▸ **Recorded data**
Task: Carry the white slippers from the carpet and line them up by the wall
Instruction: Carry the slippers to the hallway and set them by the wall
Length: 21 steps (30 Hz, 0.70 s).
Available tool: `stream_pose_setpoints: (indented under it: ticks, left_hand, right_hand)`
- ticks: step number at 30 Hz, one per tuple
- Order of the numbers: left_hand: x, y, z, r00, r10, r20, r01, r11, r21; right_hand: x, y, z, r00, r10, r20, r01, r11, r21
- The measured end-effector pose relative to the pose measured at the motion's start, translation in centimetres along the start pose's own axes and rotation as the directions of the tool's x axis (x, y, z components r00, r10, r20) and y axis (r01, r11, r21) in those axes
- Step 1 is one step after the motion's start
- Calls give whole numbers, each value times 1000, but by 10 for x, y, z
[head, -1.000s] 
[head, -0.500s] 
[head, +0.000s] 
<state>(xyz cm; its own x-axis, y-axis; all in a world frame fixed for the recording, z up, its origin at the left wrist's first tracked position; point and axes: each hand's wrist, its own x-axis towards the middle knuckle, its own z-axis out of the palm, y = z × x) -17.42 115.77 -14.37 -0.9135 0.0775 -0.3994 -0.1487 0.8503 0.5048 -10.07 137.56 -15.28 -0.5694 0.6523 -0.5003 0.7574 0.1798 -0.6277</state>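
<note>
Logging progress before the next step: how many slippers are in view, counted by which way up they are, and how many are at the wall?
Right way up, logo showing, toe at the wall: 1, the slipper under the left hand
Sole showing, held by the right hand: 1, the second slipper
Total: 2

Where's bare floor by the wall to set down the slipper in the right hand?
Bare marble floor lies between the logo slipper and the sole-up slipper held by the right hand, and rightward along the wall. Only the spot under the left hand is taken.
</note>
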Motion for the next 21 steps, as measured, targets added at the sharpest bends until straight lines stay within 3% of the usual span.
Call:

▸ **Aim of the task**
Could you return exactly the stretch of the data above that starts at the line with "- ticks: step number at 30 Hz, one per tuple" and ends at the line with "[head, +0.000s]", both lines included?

▸ **Solution for this problem**
- ticks: step number at 30 Hz, one per tuple
- Order of the numbers: left_hand: x, y, z, r00, r10, r20, r01, r11, r21; right_hand: x, y, z, r00, r10, r20, r01, r11, r21
- The measured end-effector pose relative to the pose measured at the motion's start, translation in centimetres along the start pose's own axes and rotation as the directions of the tool's x axis (x, y, z components r00, r10, r20) and y axis (r01, r11, r21) in those axes
- Step 1 is one step after the motion's start
- Calls give whole numbers, each value times 1000, but by 10 for x, y, z
[head, -1.000s] 
[head, -0.500s] 
[head, +0.000s] 

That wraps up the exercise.